● GOAL OF THE EXERCISE: Every line in the records below between the one holding "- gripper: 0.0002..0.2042" and the one holding "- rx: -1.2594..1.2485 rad", inclusive, is to be set down exactly; all other lines are to be left out.

━━━━━ DATASET CONTENT

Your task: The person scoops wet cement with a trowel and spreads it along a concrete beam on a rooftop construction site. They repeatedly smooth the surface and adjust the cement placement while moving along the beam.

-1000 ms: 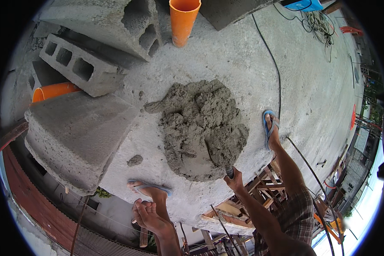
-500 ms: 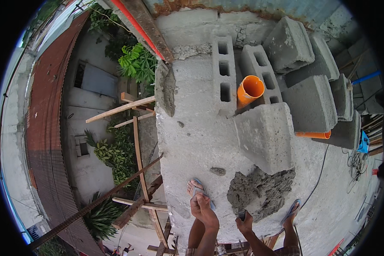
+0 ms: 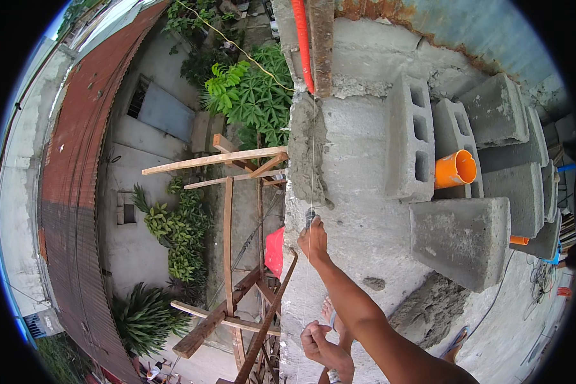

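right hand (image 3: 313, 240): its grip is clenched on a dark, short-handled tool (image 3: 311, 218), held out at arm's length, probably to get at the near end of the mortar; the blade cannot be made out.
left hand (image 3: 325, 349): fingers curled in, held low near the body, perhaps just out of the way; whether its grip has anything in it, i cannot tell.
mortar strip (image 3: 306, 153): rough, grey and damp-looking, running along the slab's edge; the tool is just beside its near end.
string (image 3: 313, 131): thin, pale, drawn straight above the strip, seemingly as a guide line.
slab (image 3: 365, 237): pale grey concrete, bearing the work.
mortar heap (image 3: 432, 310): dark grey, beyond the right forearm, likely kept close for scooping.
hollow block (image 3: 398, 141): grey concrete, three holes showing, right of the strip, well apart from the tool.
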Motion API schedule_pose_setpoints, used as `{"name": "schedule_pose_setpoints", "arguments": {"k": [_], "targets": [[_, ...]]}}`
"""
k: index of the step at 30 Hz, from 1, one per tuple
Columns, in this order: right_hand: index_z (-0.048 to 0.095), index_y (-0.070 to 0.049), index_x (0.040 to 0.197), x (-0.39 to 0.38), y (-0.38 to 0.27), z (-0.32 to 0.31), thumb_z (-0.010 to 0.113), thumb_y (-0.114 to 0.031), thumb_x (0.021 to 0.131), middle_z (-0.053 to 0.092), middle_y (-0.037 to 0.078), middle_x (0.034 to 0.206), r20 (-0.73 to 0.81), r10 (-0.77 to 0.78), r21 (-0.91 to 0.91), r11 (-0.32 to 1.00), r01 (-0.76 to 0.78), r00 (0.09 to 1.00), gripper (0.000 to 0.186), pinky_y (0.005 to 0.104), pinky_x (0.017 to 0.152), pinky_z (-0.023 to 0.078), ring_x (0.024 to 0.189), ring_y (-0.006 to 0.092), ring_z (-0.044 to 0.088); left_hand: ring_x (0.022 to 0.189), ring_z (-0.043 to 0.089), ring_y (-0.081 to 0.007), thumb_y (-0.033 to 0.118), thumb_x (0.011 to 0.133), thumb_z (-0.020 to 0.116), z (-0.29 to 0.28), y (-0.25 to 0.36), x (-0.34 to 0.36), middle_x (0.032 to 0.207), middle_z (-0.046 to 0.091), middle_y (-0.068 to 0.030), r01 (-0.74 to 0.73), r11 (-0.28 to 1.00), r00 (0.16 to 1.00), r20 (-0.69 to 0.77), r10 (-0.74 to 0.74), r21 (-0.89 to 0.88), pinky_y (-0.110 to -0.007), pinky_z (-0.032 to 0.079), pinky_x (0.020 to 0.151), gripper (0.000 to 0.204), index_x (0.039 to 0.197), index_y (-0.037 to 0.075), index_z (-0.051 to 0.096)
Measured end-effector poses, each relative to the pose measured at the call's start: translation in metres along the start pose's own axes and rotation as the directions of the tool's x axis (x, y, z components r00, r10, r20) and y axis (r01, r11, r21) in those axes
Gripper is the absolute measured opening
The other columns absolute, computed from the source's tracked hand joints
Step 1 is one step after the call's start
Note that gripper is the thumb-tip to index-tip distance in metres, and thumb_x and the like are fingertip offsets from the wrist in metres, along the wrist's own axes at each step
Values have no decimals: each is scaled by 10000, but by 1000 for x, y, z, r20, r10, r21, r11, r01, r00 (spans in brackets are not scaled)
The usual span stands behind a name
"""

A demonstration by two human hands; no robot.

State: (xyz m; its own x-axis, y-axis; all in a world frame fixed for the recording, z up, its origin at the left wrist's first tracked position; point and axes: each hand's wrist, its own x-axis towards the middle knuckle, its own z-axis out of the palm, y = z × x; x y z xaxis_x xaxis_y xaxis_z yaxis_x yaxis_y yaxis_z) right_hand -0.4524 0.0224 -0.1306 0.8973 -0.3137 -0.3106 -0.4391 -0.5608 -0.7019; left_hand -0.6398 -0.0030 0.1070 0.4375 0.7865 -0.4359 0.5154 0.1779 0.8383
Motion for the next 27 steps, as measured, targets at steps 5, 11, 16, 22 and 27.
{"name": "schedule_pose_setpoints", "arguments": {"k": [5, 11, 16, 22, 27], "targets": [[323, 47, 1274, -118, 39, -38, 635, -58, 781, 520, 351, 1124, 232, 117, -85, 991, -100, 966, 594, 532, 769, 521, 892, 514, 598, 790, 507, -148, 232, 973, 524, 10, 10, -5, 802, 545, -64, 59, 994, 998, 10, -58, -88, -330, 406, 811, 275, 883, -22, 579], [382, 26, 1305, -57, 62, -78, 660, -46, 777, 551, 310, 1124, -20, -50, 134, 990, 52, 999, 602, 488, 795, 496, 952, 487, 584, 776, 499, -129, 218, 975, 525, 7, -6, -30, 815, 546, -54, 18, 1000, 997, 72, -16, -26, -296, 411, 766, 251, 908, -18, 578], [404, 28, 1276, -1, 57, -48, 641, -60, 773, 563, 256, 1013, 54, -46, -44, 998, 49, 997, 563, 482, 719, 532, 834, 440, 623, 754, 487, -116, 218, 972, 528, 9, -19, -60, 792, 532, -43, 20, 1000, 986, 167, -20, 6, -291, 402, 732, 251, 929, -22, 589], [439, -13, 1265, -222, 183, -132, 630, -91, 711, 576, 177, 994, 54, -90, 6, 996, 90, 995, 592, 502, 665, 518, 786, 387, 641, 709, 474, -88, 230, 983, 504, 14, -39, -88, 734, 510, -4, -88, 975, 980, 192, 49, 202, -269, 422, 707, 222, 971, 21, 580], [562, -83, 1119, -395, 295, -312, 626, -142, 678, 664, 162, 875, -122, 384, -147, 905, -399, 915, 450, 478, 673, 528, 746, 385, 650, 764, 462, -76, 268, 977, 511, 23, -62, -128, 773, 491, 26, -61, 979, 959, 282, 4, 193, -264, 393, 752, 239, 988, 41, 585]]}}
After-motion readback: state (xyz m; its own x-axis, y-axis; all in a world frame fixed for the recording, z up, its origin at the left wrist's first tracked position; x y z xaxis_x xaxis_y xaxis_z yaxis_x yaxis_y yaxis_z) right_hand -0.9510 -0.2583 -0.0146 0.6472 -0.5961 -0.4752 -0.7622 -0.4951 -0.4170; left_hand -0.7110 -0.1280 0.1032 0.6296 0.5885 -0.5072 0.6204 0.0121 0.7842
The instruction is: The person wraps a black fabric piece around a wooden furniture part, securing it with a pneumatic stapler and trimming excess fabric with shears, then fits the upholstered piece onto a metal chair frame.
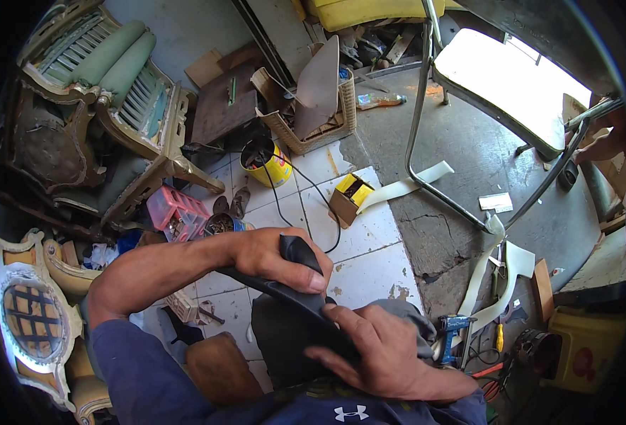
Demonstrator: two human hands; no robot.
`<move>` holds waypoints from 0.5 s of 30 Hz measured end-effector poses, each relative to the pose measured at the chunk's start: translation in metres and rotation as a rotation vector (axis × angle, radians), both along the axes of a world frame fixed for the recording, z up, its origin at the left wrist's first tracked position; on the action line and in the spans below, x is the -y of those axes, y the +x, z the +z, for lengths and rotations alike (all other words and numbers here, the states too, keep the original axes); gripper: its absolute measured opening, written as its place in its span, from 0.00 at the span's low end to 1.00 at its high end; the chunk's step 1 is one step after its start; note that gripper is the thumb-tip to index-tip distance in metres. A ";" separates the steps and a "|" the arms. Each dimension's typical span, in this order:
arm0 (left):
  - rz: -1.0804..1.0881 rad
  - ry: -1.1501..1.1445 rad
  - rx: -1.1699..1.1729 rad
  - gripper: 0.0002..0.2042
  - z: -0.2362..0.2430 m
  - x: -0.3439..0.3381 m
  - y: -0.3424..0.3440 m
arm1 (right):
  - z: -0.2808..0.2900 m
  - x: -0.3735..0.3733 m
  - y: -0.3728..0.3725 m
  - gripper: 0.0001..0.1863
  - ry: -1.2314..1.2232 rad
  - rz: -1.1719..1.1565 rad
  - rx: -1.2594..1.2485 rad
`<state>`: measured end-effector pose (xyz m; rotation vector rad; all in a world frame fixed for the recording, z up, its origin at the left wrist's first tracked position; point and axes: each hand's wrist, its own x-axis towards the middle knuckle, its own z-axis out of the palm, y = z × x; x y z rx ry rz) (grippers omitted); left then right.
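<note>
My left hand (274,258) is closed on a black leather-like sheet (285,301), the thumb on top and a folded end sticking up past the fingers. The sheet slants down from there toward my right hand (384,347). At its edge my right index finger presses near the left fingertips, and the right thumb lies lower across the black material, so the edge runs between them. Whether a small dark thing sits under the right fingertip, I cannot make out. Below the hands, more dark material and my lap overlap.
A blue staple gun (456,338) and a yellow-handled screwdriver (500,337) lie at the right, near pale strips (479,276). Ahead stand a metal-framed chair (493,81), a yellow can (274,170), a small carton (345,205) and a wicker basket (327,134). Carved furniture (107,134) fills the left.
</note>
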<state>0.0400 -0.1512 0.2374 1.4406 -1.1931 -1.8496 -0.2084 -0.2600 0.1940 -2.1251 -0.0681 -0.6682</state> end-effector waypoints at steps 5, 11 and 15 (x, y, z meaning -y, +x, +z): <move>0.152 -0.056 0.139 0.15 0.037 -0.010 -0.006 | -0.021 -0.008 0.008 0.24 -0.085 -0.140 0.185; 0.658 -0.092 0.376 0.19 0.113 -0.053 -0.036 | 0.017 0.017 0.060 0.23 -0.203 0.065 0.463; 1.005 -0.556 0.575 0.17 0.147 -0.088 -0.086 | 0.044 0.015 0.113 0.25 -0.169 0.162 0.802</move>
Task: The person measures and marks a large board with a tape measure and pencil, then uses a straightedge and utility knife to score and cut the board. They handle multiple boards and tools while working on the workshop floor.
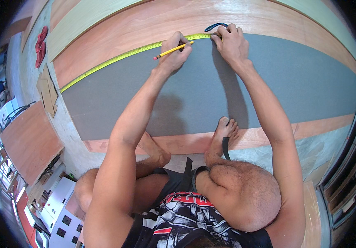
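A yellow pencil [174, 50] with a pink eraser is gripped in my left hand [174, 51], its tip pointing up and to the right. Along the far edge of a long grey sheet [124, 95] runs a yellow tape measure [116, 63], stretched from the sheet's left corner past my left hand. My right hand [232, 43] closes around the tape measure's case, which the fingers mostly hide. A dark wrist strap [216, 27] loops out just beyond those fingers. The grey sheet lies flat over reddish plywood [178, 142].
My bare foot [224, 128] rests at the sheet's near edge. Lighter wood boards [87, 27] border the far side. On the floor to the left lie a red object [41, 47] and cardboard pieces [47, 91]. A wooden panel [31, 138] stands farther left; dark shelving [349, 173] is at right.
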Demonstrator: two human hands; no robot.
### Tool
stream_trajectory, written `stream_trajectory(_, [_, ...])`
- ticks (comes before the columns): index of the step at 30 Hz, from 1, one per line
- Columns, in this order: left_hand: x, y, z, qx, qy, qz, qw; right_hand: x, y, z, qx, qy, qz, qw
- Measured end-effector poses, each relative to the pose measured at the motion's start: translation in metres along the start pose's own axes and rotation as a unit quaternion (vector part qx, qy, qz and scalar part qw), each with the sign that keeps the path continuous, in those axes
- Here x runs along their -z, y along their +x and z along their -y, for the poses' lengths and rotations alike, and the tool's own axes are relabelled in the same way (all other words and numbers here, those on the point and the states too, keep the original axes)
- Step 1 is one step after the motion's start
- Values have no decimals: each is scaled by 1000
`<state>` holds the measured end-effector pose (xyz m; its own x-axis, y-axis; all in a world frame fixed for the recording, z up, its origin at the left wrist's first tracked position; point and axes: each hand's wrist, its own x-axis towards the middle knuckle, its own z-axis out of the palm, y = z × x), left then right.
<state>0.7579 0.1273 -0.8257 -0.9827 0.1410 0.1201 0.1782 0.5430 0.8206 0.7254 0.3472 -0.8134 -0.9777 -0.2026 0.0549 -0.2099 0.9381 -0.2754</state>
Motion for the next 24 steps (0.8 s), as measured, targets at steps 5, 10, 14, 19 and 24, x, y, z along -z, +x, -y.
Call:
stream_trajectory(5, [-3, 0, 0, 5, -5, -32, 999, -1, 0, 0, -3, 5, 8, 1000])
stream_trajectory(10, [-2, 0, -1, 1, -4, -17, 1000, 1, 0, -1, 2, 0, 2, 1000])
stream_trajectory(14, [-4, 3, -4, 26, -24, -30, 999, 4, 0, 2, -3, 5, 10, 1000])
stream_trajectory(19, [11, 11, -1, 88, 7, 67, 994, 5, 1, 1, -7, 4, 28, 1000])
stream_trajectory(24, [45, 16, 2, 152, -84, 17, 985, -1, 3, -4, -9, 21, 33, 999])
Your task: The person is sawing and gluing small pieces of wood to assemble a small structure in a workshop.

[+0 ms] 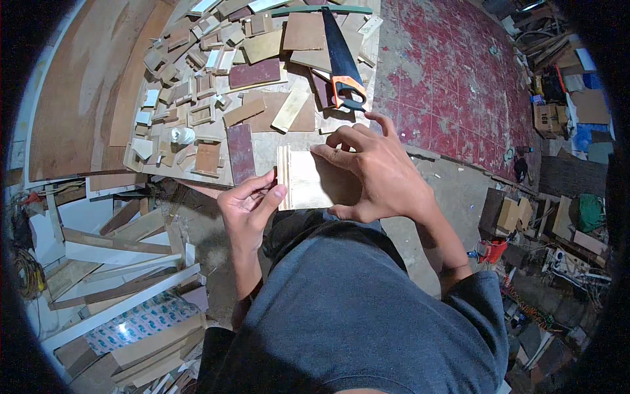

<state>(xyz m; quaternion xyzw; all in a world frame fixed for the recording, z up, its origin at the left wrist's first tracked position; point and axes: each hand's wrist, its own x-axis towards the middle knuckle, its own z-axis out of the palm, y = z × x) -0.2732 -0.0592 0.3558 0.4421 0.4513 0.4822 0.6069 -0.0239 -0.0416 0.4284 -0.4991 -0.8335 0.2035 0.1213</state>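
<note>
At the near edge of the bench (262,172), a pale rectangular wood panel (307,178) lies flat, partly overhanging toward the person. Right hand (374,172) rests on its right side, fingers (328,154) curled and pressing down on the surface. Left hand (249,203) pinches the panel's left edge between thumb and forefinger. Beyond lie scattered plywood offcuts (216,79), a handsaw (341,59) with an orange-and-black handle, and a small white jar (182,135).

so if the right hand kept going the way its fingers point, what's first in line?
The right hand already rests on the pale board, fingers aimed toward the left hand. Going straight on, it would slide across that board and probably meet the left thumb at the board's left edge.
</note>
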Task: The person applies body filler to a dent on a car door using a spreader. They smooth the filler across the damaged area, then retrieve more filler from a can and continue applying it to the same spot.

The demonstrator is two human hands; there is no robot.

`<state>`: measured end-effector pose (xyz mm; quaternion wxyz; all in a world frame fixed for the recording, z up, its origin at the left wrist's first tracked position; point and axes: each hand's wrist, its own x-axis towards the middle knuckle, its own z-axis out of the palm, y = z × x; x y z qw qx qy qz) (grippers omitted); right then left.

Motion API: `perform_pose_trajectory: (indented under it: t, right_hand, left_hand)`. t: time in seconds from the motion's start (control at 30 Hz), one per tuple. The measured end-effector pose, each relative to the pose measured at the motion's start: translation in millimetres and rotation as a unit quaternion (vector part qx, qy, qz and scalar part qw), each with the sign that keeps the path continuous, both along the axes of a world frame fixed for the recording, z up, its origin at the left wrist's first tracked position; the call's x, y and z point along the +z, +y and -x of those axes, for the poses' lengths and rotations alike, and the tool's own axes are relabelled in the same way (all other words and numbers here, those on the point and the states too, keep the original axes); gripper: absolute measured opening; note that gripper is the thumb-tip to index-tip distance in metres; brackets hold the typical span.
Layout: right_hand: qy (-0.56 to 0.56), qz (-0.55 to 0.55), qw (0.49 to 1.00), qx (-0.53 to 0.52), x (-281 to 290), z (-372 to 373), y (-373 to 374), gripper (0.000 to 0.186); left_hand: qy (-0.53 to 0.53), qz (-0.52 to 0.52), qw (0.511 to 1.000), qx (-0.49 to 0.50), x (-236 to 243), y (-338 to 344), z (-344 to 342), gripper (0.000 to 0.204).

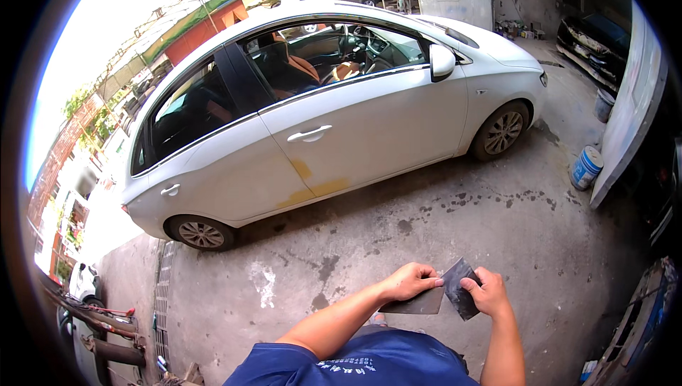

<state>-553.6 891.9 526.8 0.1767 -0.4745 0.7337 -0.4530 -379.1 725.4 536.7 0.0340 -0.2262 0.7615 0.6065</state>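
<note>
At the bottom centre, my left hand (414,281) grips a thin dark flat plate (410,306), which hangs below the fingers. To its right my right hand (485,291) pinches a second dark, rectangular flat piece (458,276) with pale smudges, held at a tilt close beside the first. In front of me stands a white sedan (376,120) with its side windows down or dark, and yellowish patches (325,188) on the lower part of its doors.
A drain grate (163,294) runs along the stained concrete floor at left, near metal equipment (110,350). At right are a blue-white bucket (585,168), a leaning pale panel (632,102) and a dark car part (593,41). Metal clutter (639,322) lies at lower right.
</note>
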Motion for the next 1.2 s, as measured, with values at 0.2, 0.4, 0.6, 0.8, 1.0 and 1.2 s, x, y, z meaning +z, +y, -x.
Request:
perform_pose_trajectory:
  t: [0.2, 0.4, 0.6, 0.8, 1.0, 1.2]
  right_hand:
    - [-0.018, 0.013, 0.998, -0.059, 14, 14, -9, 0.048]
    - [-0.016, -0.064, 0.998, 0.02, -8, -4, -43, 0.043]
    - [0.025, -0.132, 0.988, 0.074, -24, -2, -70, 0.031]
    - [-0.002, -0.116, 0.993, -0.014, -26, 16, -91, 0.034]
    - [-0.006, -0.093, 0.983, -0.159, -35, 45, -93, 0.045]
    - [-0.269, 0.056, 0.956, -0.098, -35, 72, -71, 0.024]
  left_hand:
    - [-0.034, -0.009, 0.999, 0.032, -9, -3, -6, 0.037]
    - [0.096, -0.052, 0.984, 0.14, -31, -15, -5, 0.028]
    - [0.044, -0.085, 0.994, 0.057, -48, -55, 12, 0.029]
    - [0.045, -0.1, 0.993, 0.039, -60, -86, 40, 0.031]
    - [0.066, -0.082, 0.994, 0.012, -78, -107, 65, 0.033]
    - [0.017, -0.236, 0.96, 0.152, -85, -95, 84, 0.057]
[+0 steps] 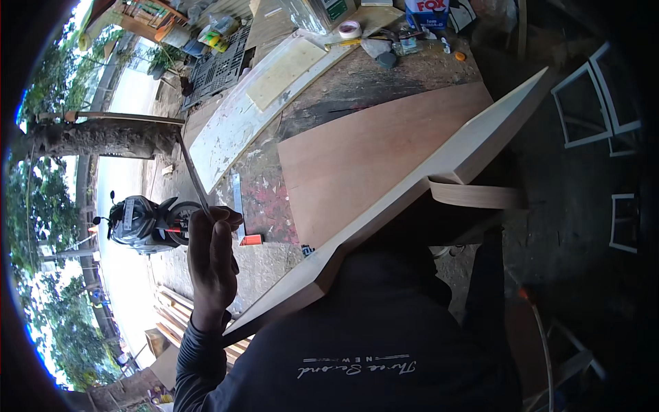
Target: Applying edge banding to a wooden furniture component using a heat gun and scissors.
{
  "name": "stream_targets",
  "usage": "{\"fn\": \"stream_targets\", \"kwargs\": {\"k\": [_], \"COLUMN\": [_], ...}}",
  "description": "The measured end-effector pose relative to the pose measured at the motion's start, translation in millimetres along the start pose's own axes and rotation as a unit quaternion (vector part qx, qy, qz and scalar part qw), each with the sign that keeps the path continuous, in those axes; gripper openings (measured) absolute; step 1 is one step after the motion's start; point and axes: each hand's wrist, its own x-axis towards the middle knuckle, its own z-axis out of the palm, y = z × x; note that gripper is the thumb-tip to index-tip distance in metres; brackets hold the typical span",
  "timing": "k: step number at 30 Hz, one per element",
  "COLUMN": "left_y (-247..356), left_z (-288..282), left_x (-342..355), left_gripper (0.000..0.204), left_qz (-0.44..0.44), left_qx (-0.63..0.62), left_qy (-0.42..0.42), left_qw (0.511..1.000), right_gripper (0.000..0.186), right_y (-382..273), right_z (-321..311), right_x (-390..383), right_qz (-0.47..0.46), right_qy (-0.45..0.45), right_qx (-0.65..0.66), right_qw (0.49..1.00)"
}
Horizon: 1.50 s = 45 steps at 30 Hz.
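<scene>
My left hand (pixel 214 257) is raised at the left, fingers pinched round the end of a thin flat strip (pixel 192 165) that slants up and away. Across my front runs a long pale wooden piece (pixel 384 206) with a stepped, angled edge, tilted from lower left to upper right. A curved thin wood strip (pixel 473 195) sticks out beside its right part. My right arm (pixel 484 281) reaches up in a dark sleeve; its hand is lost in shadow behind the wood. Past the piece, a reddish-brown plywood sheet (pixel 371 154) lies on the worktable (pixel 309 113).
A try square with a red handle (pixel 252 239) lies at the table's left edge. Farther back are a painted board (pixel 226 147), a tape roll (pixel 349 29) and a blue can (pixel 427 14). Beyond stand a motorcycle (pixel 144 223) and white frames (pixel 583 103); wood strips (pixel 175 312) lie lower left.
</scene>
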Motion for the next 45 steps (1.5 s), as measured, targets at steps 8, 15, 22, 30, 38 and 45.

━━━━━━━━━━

● RESPONSE AREA:
  - gripper: 0.0002..0.2042
  - z: -0.2362..0.2430 m
  - x: -0.3439..0.3381 m
  - y: -0.3424..0.3440 m
arm1 (right):
  - z: -0.2808..0.2900 m
  - x: -0.3735..0.3733 m
  - y: -0.3728..0.3725 m
  - gripper: 0.0001..0.1863
  - ry: -1.2314..1.2232 rad
  - rz: -1.1719..1.1565 rad
  - rx: -1.2594..1.2485 rad

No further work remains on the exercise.